On March 2nd, 2004, the New York City Chapter of the Ukrainian Engineers' Society of America presented a lecture by Peter Halatyn, President of KDM Aero Inc., at the Ukrainian Institute on East 79th Street, New York City, on "OPTIMAL ESTIMATION "

NYC UESA Lecture Series

Mr. Halatyn combined engineering and mathematics concepts to present an informative and comprehensive look at the complex field of estimation, which he defined as "the process of extracting information from data" or, more mathematically, as "data processing methods for dealing with random variables". After introducing the topic, Mr. Halatyn began by explaining the estimation problem, involving measurements and noise in multi-sensor systems, and noting how the different types of estimation filtering, smoothing, and predicting have widespread applicability to thousands of real-world applications. He then went on to review the basic underlying mathematical concepts such as mean, variance, co-variance, probability, normal or gaussian probability distributions, and vector matrices.

Mr. Halatyn next provided a broad historical perspective, beginning with the deterministic least-squares estimation techniques invented by Gauss (in 1809), and continuing with the work of R.A. Fisher (in 1912) with probability density functions and maximum likelihood estimation techniques. He then moved to the work of N. Wiener (in 1940), who used the frequency domain approach to design statistically optimal filters used to solve the problem of estimating signals in noise in important applications such as radar.
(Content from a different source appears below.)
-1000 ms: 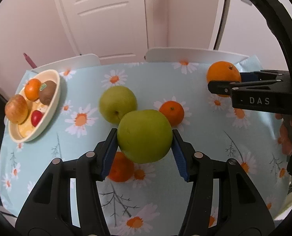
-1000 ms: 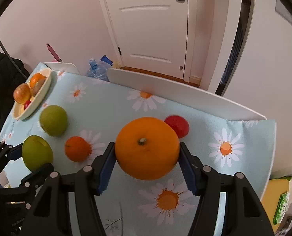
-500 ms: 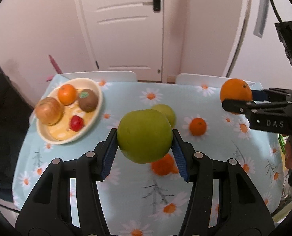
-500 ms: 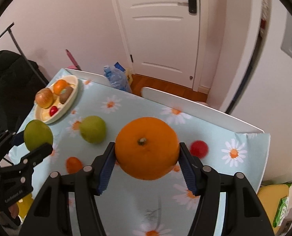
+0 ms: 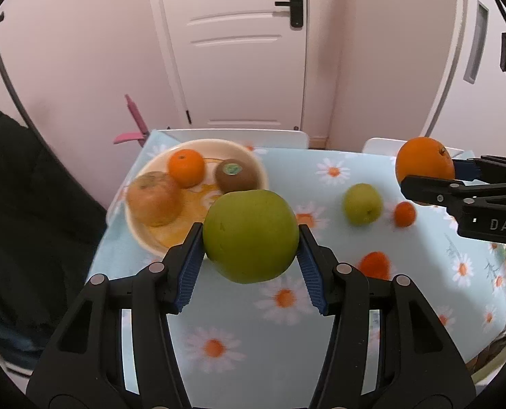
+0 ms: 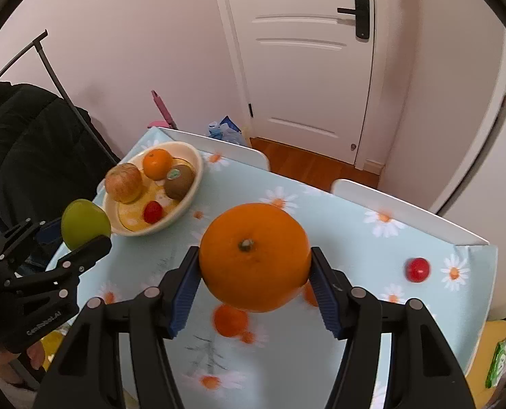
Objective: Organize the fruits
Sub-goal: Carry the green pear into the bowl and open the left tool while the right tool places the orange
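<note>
Crowding the cream bowl (image 5: pixel 256 167) at centre left of the left wrist view are a russet apple (image 5: pixel 153 198), a small orange (image 5: pixel 186 167) and a fuzzy kiwi (image 5: pixel 235 175). The left gripper (image 5: pixel 251 242) clamps a smooth green apple (image 5: pixel 251 235) above the daisy-print tablecloth (image 5: pixel 321 341). At right, the right gripper (image 6: pixel 254 266) grips a dimpled large orange (image 6: pixel 254 255), held level.

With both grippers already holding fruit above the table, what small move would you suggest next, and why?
Probably ease the left gripper forward and down over the bowl. Its green apple hangs near the bowl's front rim, and the bare patch beside the red apple looks roomy enough.
</note>
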Tool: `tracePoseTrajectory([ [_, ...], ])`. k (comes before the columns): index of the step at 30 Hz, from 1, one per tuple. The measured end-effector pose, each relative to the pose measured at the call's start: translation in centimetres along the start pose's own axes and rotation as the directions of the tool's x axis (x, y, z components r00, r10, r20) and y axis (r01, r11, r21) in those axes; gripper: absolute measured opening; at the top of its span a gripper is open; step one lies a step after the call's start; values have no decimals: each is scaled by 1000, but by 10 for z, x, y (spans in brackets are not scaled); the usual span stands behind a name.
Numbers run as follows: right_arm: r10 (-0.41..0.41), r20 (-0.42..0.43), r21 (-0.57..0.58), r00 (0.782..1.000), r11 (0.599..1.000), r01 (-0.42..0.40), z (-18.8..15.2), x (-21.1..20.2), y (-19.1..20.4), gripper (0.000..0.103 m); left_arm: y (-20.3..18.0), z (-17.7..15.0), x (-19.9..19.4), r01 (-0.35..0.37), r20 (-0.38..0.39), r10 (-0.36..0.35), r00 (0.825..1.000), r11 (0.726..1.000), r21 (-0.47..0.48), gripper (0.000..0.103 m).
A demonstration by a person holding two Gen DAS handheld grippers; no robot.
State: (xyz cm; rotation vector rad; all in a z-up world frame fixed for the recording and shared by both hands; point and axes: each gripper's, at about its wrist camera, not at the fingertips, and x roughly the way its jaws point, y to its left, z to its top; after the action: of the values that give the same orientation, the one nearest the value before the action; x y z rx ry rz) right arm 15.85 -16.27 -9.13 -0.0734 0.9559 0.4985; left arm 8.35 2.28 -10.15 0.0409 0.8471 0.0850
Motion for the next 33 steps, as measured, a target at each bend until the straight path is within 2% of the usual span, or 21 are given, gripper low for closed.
tracePoseTrajectory([
  [6, -6, 2, 17, 1000, 1000, 6, 8, 13, 36, 58, 41, 1, 15, 16, -10, -16, 1000, 1000, 21, 58],
  [14, -32, -3, 67, 999, 997, 32, 17, 38, 73, 58, 75, 6, 46, 55, -17, -54, 998, 995, 78, 58],
  [24, -66, -18, 138, 998, 988, 68, 21, 72, 93, 58, 74, -3, 91, 96, -58, -86, 995, 977, 190, 58],
  [33, -84, -47, 149, 995, 985, 90, 24, 83, 88, 58, 62, -8, 109, 123, -90, -106, 990, 971, 205, 58],
])
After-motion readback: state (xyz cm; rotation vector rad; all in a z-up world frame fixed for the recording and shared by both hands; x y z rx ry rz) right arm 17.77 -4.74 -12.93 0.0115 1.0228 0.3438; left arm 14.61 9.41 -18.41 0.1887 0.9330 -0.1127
The next and possibly most-important development was the seminal work of R.E. Kalman (in 1960) who used optimal recursive filter techniques, based on vector modeling of state-space and time-domain formulation, to develop a very efficient and robust "least-squares" estimation methodology.

NYC UESA Lecture Series

Mr. Halatyn explained how the Kalman filter is now the most commonly used optimal filtering technique: for example, a recent “Google” search on the internet revealed over 15,000 applications using Kalman Filtering methods. These applications span a broad array of science and engineering areas, including flood prediction and atmospheric model forecasts, wireless networks, GPS pedestrian navigation, real-time estimation of human body postures, cellular networks, lidar and microwave radiometers, trace gas concentration measurements, probabilistic video stabilization, glottal closed-phase location & analysis, neural networks, weather models, and even stock market forecasting. The power of Kalman filtering lies in its ability to combine the dynamic process model with the measurement model to efficiently, recursively, and robustly estimate unknown random parameters and missing states based on a sequence of noisy measurements. Kalman filtering has also been extended to nonlinear models and reformulated to use functions instead of matrices.

Mr. Halatyn finished with a detailed example of the GPS (global positioning system), where a 24 satellite-based navigation system uses the linearization techniques of the extended Kalman filter to precisely locate any position on earth.

Throughout this presentation, which lasted over two hours into the night, Mr. Halatyn kept the audience engaged and involved with an artfully combined balance of highly technical material and practical real-world problem examples.

The evening finished with informal and convivial discussions over food and drinks.

NYC UESA Lecture Series

Mr. Halatyn, one of many brilliant Ukrainian engineers, has conducted research, published recent papers, and worked on practical applications using leading-edge mathematical modeling techniques that span a broad array of application areas, including cybernetics, aeronautical science, electrical engineering, navigational control, and stock market forecasting. He now runs his own engineering consultant company; previously he had worked for many of the major aerospace / engineering companies, including Sikorsky, Boeing, Lockheed, and Honeywell.

This was the third in a series of engineering & scientific lectures presented by the New York City Chapter of the Ukrainian Engineers' Society of America during the 2003/2004 year. The next lecture will be presented on Tuesday April 20, 2004 by Ivan Durbak on "Computer Security".